Martha leant across the school table kissing her husband with delight, all 3 children simultaneously proclaimed 'EWWW' at their parents thoughtless PDA'

Surely you jest? Surely?! If not then... Shock

AtomHeart · 26/02/2018 16:48

Get real OP

Lweji · 26/02/2018 16:50

'Martha leant across the school table kissing her husband with delight, all 3 children simultaneously proclaimed 'EWWW' at their parents thoughtless PDA'

Clearly the wrong books. What's wrong with parents PDA?

Lweji · 26/02/2018 16:50

And clearly she isn't developing intellectually by reading those books.

Lweji · 26/02/2018 16:52

I am slightly concerned that as this is the teachers first year having her own junior school class and she has only taught in a primary school before that she doesnt have the same experiance to be able to judge what is appropriate for a 10 year old.

What is your experience of 10 year olds, then?

upsideup · 26/02/2018 16:54

Clearly the wrong books. What's wrong with parents PDA?

Nothing?

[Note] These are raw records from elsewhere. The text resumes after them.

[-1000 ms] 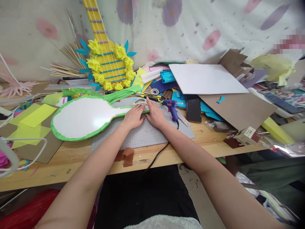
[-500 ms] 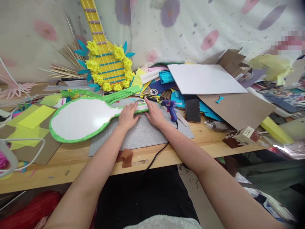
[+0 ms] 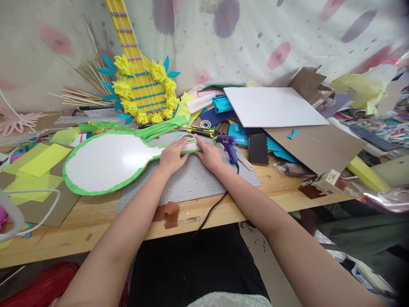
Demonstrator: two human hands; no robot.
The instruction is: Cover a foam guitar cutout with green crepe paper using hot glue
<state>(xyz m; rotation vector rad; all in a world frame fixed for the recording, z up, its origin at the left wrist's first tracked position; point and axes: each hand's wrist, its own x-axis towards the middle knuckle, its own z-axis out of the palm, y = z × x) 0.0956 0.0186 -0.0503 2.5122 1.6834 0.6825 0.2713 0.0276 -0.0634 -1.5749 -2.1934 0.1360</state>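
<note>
A white guitar-shaped board (image 3: 105,164) with green crepe paper round its edge lies on the bench, its round body to the left. My left hand (image 3: 173,157) grips its narrow neck, thumb at the near edge and fingers over the top. Close beside it, my right hand (image 3: 209,155) pinches the neck near its right end, in the same way. Under the neck is a grey cutting mat (image 3: 191,179). A loop of scissors (image 3: 188,137) shows just behind the fingers. To the right of my right hand lies a blue glue gun (image 3: 228,146).
A yellow guitar model (image 3: 147,91) with paper flowers stands at the back. Right of the glue gun are a phone (image 3: 258,146), a white board (image 3: 276,106) and a small carton (image 3: 322,184). Yellow paper (image 3: 46,158) lies at left; the glue gun's cord (image 3: 211,209) hangs over the edge.
The board's round body has shifted slightly left and toward me. Both hands stay on the neck, with the right hand a touch lower. The view has moved a little.
</note>
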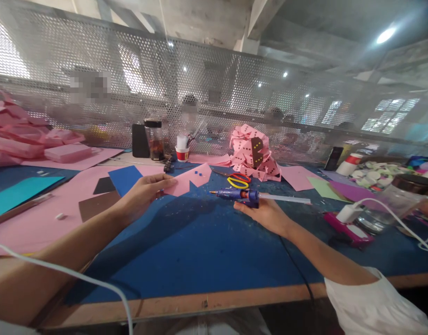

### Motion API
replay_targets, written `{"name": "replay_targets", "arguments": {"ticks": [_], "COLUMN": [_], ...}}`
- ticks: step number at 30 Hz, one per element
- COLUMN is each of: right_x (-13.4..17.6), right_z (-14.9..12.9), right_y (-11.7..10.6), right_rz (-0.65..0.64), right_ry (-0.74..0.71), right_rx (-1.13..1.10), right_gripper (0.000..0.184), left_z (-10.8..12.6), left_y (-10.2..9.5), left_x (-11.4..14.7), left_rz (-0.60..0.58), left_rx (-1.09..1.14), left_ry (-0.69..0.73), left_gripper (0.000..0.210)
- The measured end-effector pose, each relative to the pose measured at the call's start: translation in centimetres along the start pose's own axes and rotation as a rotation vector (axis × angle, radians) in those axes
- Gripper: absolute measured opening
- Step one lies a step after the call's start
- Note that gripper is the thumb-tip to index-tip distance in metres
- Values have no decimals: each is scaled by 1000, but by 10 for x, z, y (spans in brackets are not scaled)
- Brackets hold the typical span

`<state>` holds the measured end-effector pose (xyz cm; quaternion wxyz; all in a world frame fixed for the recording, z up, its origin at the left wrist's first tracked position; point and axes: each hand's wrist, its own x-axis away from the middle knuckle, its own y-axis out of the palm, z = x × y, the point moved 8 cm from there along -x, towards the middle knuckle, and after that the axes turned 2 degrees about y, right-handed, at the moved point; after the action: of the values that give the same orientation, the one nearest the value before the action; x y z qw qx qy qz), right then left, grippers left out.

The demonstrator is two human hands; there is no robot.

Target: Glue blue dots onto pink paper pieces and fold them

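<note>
My left hand (147,190) pinches the left end of a pink paper piece (181,183) with a notch in its lower edge. Small blue squares (197,173) sit on the paper near its right end. In my right hand (266,216) is a blue glue gun (231,193), its nozzle pointing left toward the paper but apart from it. A translucent glue stick (287,199) sticks out of the gun's back. Just behind the gun lie scissors (239,180) with red and yellow handles.
A heap of dotted pink paper pieces (242,153) stands at the back. Coloured sheets (125,180) lie left. Behind are a lidded jar (154,142) and a paper cup (182,153). A magenta power strip (350,230) and white cable lie right; mesh panel (214,93) beyond.
</note>
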<state>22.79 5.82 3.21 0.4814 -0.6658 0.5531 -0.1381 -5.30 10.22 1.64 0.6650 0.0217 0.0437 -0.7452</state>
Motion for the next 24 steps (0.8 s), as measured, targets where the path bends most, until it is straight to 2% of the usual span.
{"name": "replay_targets", "arguments": {"ticks": [5,9,17,24], "right_x": [0,2,3,3], "right_z": [-1,0,3,4], "right_y": [-1,3,14,19], "right_rz": [-16,-59,-148,-169], "right_ry": [20,36,1,-30], "right_rx": [17,6,-7,-4], "right_gripper": [35,35,35,30], "left_z": [-2,-6,-7,-7], "left_y": [-17,-25,-24,-22], "left_x": [-10,-13,-13,-12], "left_rz": [74,119,117,101], "left_rx": [48,101,75,77], "left_ry": [72,66,66,61], "left_gripper": [23,24,27,21]}}
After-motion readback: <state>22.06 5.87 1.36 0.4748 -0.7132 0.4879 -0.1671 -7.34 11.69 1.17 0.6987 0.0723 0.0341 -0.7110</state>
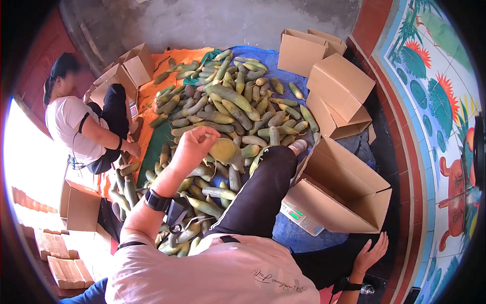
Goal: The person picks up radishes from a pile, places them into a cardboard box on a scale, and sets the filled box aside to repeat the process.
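My left hand (194, 148) is raised over a big heap of long green radishes (217, 117), its fingers curled together. A thick, pale green radish (224, 151), looking larger than the others, is at its fingertips; the exact grip is partly hidden. My right hand (371, 253) lies low at the right beside my bent dark-trousered leg, fingers spread and holding nothing. Close to my right knee, an open cardboard box (340, 185) stands tilted on a digital scale (302, 219) with lit green displays.
Several cardboard boxes (340, 86) stand at the right, more at the back left (136, 65). A co-worker (83, 119) squats at the left near another scale (133, 110). Flat cardboard stacks (68, 271) lie at the lower left. A tiled wall (430, 96) bounds the right.
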Demonstrator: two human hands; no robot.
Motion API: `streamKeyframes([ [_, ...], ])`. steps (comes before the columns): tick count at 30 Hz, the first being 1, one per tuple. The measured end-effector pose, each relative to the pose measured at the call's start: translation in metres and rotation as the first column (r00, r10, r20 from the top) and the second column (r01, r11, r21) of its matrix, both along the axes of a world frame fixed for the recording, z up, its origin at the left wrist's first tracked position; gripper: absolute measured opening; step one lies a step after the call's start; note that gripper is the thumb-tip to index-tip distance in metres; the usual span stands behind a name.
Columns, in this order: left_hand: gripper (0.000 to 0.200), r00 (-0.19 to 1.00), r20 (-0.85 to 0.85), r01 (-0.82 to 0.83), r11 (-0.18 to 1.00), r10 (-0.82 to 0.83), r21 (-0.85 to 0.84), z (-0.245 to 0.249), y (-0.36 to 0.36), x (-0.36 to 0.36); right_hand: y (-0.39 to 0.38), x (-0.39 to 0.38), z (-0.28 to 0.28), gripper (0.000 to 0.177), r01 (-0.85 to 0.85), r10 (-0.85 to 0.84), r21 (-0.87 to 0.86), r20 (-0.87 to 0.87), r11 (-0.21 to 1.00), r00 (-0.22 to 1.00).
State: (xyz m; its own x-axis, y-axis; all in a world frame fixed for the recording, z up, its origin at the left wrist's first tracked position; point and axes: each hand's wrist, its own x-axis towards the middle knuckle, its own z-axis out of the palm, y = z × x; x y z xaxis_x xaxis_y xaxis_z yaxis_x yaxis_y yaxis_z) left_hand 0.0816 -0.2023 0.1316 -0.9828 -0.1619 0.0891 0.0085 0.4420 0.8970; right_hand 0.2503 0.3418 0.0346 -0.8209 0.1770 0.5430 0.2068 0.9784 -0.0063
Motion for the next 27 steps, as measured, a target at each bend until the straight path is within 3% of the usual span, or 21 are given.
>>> streamKeyframes([
  [3, 0.011, 0.999, 0.015, 0.032, 0.98, -0.035, 0.194, 0.042, 0.016, 0.009, -0.007, -0.003, 0.013, 0.043, -0.038, 0.039, -0.082, 0.005, 0.996, 0.999],
  [10, 0.01, 0.978, -0.102, 0.206, 0.908, -0.181, 0.364, 0.086, 0.043, 0.022, -0.05, -0.026, 0.074, 0.045, -0.178, 0.149, -0.345, -0.108, 0.922, 0.983],
  [12, 0.009, 0.959, -0.157, 0.281, 0.872, -0.237, 0.4, 0.088, 0.057, 0.022, -0.074, -0.034, 0.087, 0.051, -0.301, 0.274, -0.526, -0.132, 0.795, 0.953],
  [14, 0.009, 0.933, -0.116, 0.358, 0.845, -0.341, 0.396, 0.105, 0.073, 0.029, -0.102, -0.042, 0.099, 0.058, -0.392, 0.404, -0.559, -0.11, 0.731, 0.908],
  [15, 0.009, 0.937, -0.149, 0.347, 0.807, -0.314, 0.478, 0.101, 0.077, 0.03, -0.115, -0.048, 0.1, 0.061, -0.457, 0.483, -0.565, -0.115, 0.687, 0.868],
  [16, 0.01, 0.901, -0.074, 0.423, 0.83, -0.427, 0.364, 0.106, 0.085, 0.03, -0.125, -0.053, 0.099, 0.063, -0.518, 0.558, -0.57, -0.121, 0.638, 0.821],
  [18, 0.01, 0.833, -0.146, 0.533, 0.706, -0.533, 0.467, 0.105, 0.1, 0.032, -0.149, -0.06, 0.1, 0.071, -0.622, 0.679, -0.569, -0.144, 0.539, 0.72],
  [19, 0.01, 0.807, -0.144, 0.554, 0.648, -0.573, 0.523, 0.103, 0.106, 0.034, -0.156, -0.063, 0.094, 0.077, -0.632, 0.71, -0.561, -0.108, 0.535, 0.696],
  [22, 0.01, 0.716, -0.186, 0.61, 0.474, -0.673, 0.635, 0.092, 0.121, 0.035, -0.173, -0.066, 0.072, 0.079, -0.477, 0.694, -0.795, -0.101, 0.375, 0.713],
  [24, 0.01, 0.685, -0.191, 0.674, 0.513, -0.703, 0.532, 0.086, 0.127, 0.036, -0.177, -0.067, 0.064, 0.077, -0.44, 0.684, -0.838, -0.115, 0.322, 0.72],
  [27, 0.01, 0.675, -0.147, 0.665, 0.51, -0.723, 0.546, 0.079, 0.128, 0.035, -0.175, -0.062, 0.061, 0.07, -0.339, 0.65, -0.913, -0.118, 0.226, 0.751],
])
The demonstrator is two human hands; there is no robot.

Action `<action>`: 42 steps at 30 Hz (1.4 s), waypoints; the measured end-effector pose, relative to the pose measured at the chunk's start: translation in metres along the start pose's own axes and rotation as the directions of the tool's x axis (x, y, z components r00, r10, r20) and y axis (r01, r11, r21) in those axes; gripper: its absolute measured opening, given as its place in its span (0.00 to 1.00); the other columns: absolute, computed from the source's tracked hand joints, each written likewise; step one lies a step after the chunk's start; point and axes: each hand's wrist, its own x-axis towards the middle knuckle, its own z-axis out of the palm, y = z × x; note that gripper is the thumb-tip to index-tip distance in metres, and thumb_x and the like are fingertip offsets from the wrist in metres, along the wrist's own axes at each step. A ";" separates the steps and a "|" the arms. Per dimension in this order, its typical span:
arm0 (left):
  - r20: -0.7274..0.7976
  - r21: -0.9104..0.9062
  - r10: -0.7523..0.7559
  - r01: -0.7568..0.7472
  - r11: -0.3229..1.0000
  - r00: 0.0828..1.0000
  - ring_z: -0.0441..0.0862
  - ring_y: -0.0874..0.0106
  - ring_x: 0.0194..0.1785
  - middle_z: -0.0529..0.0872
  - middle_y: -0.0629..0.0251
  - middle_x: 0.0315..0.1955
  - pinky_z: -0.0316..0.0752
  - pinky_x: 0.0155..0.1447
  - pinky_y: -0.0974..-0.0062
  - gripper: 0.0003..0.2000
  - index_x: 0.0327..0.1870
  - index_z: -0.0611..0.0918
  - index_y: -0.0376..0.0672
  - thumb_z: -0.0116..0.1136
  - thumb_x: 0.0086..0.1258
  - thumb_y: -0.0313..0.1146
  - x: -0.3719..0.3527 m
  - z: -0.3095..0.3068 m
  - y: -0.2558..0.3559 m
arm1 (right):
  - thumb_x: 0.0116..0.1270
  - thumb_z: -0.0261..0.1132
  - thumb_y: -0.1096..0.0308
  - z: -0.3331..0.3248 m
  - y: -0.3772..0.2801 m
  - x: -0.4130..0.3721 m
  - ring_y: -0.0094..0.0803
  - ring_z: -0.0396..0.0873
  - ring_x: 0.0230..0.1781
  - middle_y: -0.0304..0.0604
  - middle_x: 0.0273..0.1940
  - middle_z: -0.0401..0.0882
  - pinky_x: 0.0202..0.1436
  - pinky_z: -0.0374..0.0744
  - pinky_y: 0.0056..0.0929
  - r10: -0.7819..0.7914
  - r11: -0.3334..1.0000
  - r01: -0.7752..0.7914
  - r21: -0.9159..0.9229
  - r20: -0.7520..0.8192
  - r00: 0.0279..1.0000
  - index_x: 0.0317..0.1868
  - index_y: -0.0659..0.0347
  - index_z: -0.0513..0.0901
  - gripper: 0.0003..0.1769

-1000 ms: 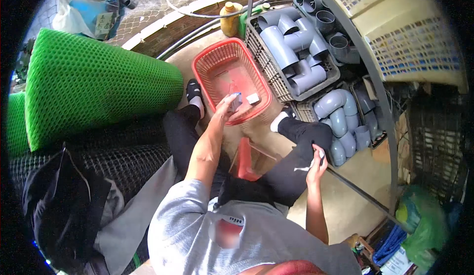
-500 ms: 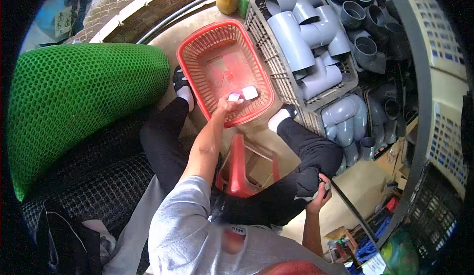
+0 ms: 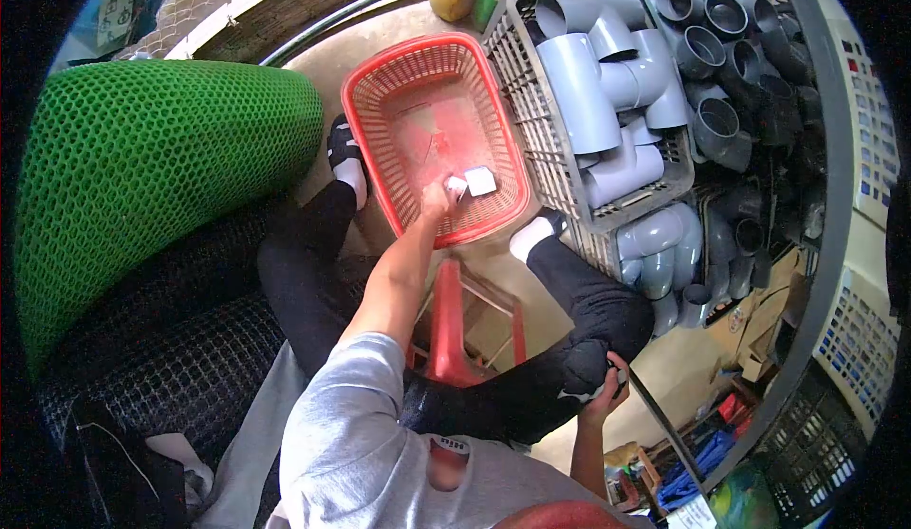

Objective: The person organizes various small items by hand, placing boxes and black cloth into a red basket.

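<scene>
My left hand (image 3: 436, 201) reaches down into a red plastic basket (image 3: 358, 102), its fingers closed on a small white piece (image 3: 456, 187). Right beside it, a larger square white piece (image 3: 481, 181) lies on the basket floor. My right hand (image 3: 612, 389) rests by my right knee, fingers curled around a dark thing with a whitish edge (image 3: 581, 377); what it is I cannot tell.
A crate (image 3: 531, 121) of grey pipe fittings (image 3: 579, 92) stands right of the basket, with dark fittings (image 3: 700, 50) beyond. At left lies a roll of green mesh (image 3: 180, 149) above black mesh (image 3: 209, 349). A red stool (image 3: 448, 330) sits between my legs.
My left hand stays low in the basket, its fingers drawn in a little around the small white piece. My right hand remains by the knee. The view has shifted slightly.
</scene>
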 end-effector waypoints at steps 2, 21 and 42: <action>-0.031 0.005 0.001 -0.001 1.000 1.000 0.88 0.53 0.58 0.90 0.47 0.53 0.82 0.62 0.59 0.31 0.72 0.79 0.51 0.71 0.66 0.39 -0.003 0.002 0.004 | 0.77 0.56 0.59 0.000 0.000 0.002 0.39 0.79 0.55 0.49 0.51 0.84 0.66 0.73 0.39 -0.013 1.000 0.014 -0.016 0.017 1.000 0.51 0.68 0.85 0.20; 0.254 0.334 0.255 -0.332 0.882 0.933 0.81 0.46 0.62 0.77 0.46 0.63 0.81 0.64 0.53 0.34 0.66 0.78 0.50 0.74 0.53 0.30 -0.015 -0.032 0.015 | 0.78 0.55 0.62 0.010 -0.009 -0.004 0.38 0.79 0.54 0.47 0.49 0.84 0.66 0.73 0.39 -0.093 0.995 0.096 -0.036 0.075 0.993 0.50 0.68 0.85 0.19; -0.142 0.232 0.180 -0.144 0.962 0.973 0.84 0.45 0.59 0.82 0.47 0.56 0.81 0.60 0.48 0.35 0.68 0.73 0.46 0.74 0.60 0.46 -0.056 -0.052 0.077 | 0.80 0.56 0.61 0.010 -0.013 0.000 0.39 0.80 0.56 0.49 0.52 0.85 0.67 0.73 0.38 -0.138 0.990 0.136 0.027 0.063 0.988 0.53 0.70 0.85 0.19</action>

It was creative writing, she was writing a story about made up characters.

OP posts:
GallicosCats · 26/02/2018 17:02

Given the way the teacher is trying to dictate this child's literary tastes, I'd be inclined to get really subversive and try her on Nineteen Eighty Four.

crunchymint · 26/02/2018 17:14

Thehogfather Yes maybe teenage books have made the classics less common for kids to choose themselves.

DGRossetti · 26/02/2018 17:15

Sounds like discretion is the better part of valour here ... especially if the teacher is trying to mark her creative writing down as being "inappropriate".

Wasn't Caitlin Moran ludicrously precocious and published very young ?

I wonder what the OPs DDs teacher would make of James Joyce ?

crunchymint · 26/02/2018 17:15

And no way is the OPs DDs creative writing inappropriate. Does the teacher think kids don't see their parents kissing?

alpineibex · 26/02/2018 17:20

Martha leant across the school table kissing her husband with delight, all 3 children simultaneously proclaimed 'EWWW' at their parents thoughtless PDA

Wtf is inappropriate about that? It's a kiss Shock

upsideup · 26/02/2018 17:25

alpineibex

That was the only example she could find and she did say that it wasnt the best example but that dd's writing often made referance to more adult topics and explained situations that she can't imagine her ever reading in a childrens book so obviously came from teen books or films. She also she said the abbreviation and use of the term PDA wouldn't be found in a book written for children.

OP posts:
PiffIeandWiffIe · 26/02/2018 17:29

What is your experience of 10 year olds, then?

I'm going to argue that, as the owner of this particular one, she knows a damn sight more about her tastes and abilities than the teacher.

TheGoalIsToStayOutOfTheHole · 26/02/2018 17:31

I didn't even realize books had an age rating..I mean, I would not send a 10 year old in with Stephen King or something, but if its the likes of twilight or something, I don't really see the problem.